The graph above shows that among illiterate and higher educated women, the employment rate is higher than respectively for men. However, the unemployment rate depicted in the above graph occurs because of the disparity between the rural and urban regions. Hence, in order to have a better and in-depth understanding of the gap in employment, we shall move our analysis towards the gender based occupational discrimination in terms of urban and rural regions.
During 2011, the total labor force participation rate was 49.9 percent in Turkey. This percentage was exceptionally low than the participation rates of OECD and European Union Countries. Furthermore, with working age in Turkey assumed to be 15+, only 45% of the people were employed.
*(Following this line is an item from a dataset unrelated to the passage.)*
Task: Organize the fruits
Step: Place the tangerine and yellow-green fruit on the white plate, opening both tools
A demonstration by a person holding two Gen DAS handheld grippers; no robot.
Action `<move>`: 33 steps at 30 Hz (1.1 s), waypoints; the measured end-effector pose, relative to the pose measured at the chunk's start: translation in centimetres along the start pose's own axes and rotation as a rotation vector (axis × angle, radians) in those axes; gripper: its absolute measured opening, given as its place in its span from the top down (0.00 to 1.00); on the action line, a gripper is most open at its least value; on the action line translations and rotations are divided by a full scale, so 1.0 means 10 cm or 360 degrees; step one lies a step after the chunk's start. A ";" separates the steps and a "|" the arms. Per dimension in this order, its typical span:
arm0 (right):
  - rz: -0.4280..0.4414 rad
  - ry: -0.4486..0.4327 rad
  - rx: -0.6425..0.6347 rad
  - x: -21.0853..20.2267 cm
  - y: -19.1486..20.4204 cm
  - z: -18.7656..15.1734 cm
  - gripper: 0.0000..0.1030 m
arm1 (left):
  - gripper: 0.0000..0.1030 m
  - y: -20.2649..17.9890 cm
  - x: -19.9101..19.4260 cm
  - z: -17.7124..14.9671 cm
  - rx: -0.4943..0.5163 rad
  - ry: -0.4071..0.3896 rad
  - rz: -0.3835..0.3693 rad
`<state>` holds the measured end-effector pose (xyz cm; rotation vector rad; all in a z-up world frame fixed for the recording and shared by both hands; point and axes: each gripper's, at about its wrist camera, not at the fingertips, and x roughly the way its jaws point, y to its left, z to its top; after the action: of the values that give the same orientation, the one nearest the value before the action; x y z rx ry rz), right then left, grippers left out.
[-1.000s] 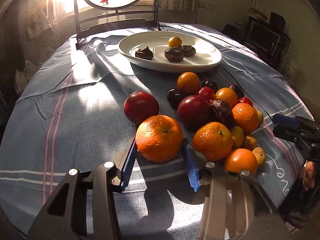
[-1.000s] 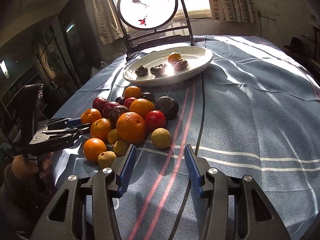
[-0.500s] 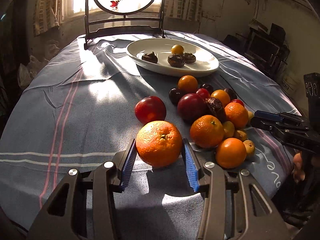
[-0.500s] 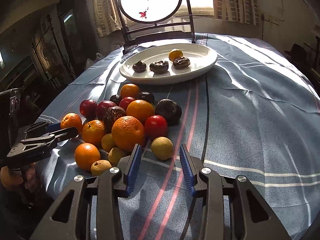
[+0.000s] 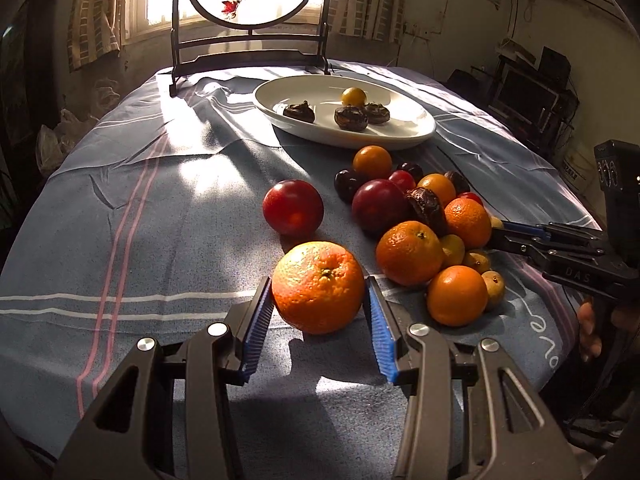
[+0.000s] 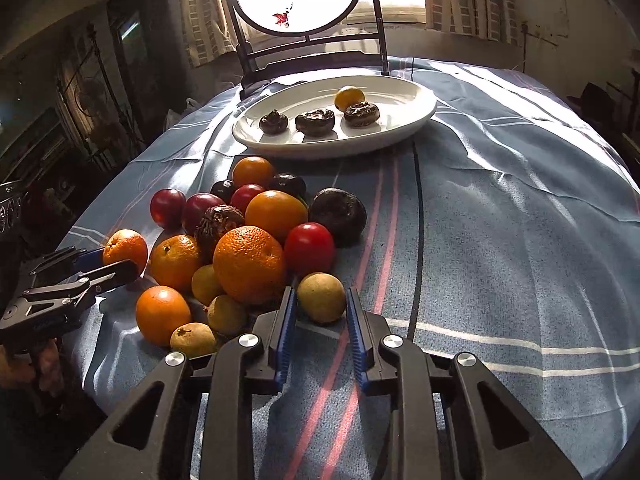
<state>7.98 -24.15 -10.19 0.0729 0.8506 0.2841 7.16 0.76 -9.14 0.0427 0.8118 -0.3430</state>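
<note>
Partly, left claw [image 5: 319, 312] pads hide the orange's [image 5: 319, 286] sides.

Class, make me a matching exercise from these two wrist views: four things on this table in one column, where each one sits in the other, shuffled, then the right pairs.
Things
1. large orange
2. small tan fruit
3. three dark wrinkled fruits
4. lone red plum

Places
A. on the white plate
B. between the left tool's fingers
C. on the cloth, apart from the pile
D. between the right tool's fingers

Pairs: 1-B, 2-D, 3-A, 4-C
</note>
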 end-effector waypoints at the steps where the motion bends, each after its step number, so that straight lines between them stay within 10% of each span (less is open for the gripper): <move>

|Population 15+||Labor force||Employment||Participating rate||Employment rate|
Interestingly, the in-depth analysis of the above table indicates that the female labor force participation rate in Turkey varied significantly from rural to urban area. In rural areas, there were high rate of participation and employment of labor force and this was primarily associated with female workforce. The data gave clear evidence that the female participation rate in rural area is higher than in urban areas. According to the statistics of 2011, the 44.3% of the total employed females in Turkey were living in rural regions of the country and among them, 90.4% were illiterate or were educated for less than high school education level. Thus, there is a high rate of illiteracy or low education levels in Turkish Female Population.
However, we cannot blame the household status of the Turkish Women as the primary reason for low education level. While this problem is majorly prevalent in the rural areas, we can blame the Turkish Society for forcing agriculture as the primary reason as cultural employment for women. Thus, while promoting agricultural activities for women, Turkish society passes over the education. The low literacy of Turkish Women is just not present in rural areas as the situation is almost same in Urban areas as the percentage of illiterate and less than high school educated women is 44.9 percent, which again is a very high rate concerning urban population.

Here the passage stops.